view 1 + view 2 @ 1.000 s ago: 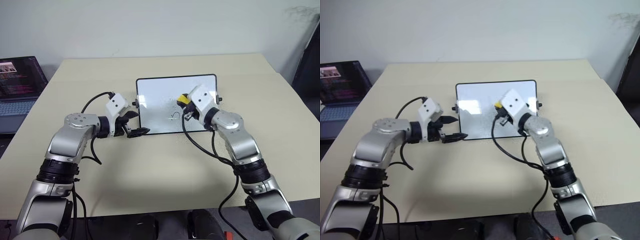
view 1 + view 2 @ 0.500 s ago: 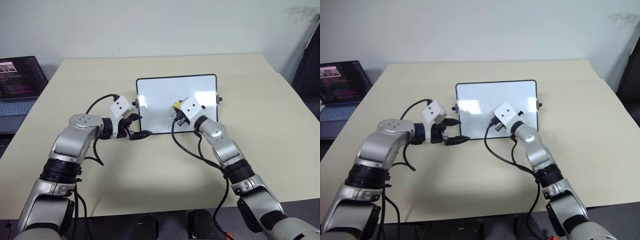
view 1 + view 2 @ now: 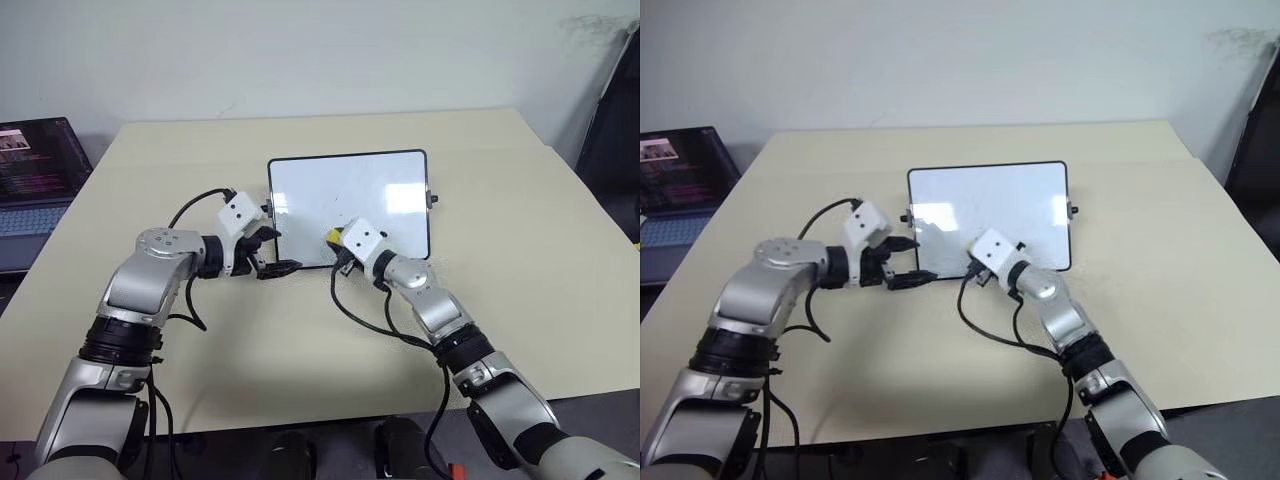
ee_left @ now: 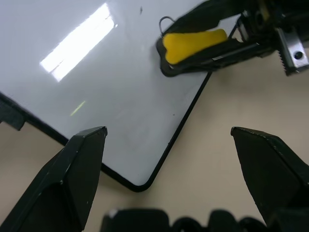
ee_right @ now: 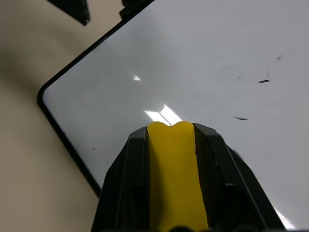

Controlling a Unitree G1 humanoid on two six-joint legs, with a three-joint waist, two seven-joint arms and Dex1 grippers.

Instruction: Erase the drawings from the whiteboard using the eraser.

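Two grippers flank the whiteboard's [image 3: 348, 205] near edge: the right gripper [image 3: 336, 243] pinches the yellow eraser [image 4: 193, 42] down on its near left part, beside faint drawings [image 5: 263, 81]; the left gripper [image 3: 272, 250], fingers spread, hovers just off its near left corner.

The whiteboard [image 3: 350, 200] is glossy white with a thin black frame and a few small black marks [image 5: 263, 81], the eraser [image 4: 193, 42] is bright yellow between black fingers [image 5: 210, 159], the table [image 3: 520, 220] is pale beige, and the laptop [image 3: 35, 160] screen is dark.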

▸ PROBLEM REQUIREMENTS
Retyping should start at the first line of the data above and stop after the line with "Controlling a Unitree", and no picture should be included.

▸ RESULT BELOW
view 1 + view 2 @ 1.000 s ago: 
view 1 + view 2 @ 0.500 s ago: 
view 1 + view 2 @ now: 
ee_left @ now: 
ee_right @ now: 

Controlling a Unitree G1 humanoid on two six-joint legs, with a three-joint waist, two seven-joint arms and Dex1 grippers.

What this exercise required has been given in full.